Trop souvent, les gens laissent passer des commentaires ou des comportements sexistes. Or, accepter le sexisme sur le lieu de travail nuit aux femmes, car il fait alors partie de la culture tacite de l'entreprise et certains comportements ne sont tout simplement pas réprimandés. Cette réalité entraîne des répercussions négatives sur la reconnaissance et les occasions d’avancement des femmes

Voici comment le sexisme peut nuire aux femmes dans le milieu de travail :

  • Peur de dénoncer le sexisme; peur de devenir un cas particulier.
  • Perte de confiance et adoption de normes qui ne sont pas les leurs.
  • Cheminement professionnel plus lent et un accès réduit aux postes clés ou décisionnels.
  • Postes d’autorité occupés principalement par des hommes tandis qu’elles ont moins d’occasions d’être promues à des postes de direction.
  • Ne pas soumettre leur candidature en vue d’une promotion de peur de ne pas être prises au sérieux.
  • Devoir en faire plus et se prouver constamment pour obtenir une reconnaissance.
  • Recevoir moins de rétroaction et passer moins de temps en personne avec la direction.
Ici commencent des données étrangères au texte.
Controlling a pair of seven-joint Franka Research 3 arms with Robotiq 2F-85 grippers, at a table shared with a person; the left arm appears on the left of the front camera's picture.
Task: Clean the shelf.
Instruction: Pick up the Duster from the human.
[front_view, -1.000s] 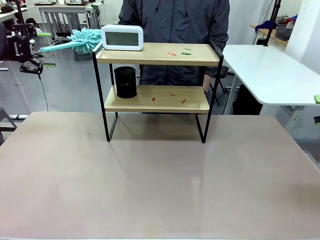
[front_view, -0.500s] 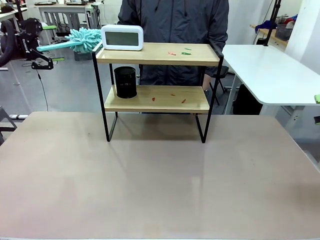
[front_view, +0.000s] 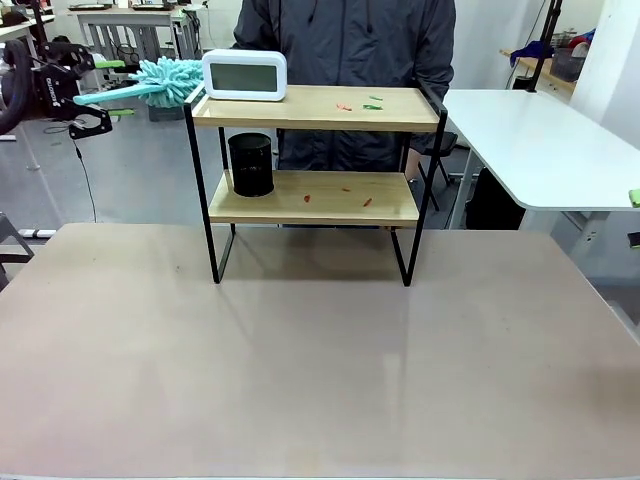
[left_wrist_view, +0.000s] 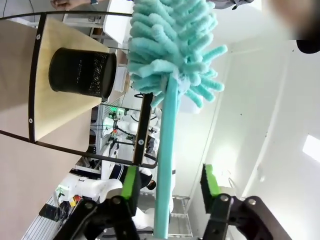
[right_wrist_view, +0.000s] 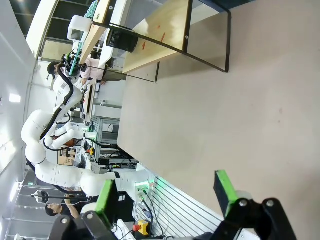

Il faut mettre fin au sexisme, qui est un obstacle de plus auquel les femmes sont confrontées en milieu de travail. Les employeurs doivent s’efforcer de créer une culture inclusive dans laquelle les comportements sexistes ne sont pas tolérés. 

L’élimination des pratiques et des procédures sexistes (qu’elles soient intentionnelles ou non) permettra de faire disparaître des barrières inutiles pour les femmes qui cherchent à avancer leur carrière.